> TASK PROMPT: Given the material below, return only the lines starting at the line with "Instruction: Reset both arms" and ending at the line with "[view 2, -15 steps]", exactly as they appear.

*** Begin section ***

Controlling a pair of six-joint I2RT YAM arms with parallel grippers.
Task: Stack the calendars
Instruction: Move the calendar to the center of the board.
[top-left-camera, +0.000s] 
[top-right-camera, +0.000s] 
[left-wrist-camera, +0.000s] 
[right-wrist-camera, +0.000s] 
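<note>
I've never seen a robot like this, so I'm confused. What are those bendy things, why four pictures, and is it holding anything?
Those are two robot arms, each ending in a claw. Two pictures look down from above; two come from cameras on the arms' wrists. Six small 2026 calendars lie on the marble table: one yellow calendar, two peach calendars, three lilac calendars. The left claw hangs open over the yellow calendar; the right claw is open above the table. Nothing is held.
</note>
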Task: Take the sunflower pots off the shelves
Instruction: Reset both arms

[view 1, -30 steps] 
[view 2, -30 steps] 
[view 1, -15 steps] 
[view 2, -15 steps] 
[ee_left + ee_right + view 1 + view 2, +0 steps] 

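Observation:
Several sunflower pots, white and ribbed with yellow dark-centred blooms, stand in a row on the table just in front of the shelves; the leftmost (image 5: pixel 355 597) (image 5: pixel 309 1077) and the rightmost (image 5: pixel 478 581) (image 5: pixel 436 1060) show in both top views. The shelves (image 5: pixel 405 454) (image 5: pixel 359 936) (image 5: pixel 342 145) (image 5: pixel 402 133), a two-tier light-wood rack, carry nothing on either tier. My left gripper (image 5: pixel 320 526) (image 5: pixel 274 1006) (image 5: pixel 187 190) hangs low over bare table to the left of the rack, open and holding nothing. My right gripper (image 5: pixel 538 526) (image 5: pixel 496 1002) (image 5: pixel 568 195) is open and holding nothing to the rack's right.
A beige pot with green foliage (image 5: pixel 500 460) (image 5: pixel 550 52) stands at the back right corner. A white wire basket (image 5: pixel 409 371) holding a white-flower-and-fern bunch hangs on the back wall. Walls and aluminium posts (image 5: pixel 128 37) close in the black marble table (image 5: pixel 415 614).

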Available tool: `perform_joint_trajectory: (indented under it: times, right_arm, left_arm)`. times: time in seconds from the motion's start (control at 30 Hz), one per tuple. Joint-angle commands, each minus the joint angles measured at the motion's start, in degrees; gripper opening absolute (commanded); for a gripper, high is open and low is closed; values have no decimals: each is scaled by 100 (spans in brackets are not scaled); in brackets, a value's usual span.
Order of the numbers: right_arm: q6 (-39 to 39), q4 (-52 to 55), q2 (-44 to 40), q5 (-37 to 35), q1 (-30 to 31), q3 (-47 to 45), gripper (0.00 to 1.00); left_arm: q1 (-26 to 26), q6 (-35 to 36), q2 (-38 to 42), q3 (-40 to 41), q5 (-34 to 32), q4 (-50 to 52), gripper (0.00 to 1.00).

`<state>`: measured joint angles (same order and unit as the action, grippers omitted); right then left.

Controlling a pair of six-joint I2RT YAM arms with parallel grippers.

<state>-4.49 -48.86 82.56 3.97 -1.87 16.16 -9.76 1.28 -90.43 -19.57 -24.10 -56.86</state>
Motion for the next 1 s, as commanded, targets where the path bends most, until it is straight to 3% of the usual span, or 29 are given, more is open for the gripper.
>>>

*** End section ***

> WRITTEN RESPONSE:
Instruction: Reset both arms

[view 1, -30 steps] 
[view 2, -30 steps] 
[view 1, -15 steps] 
[view 2, -15 steps] 

No other output belongs with this exercise.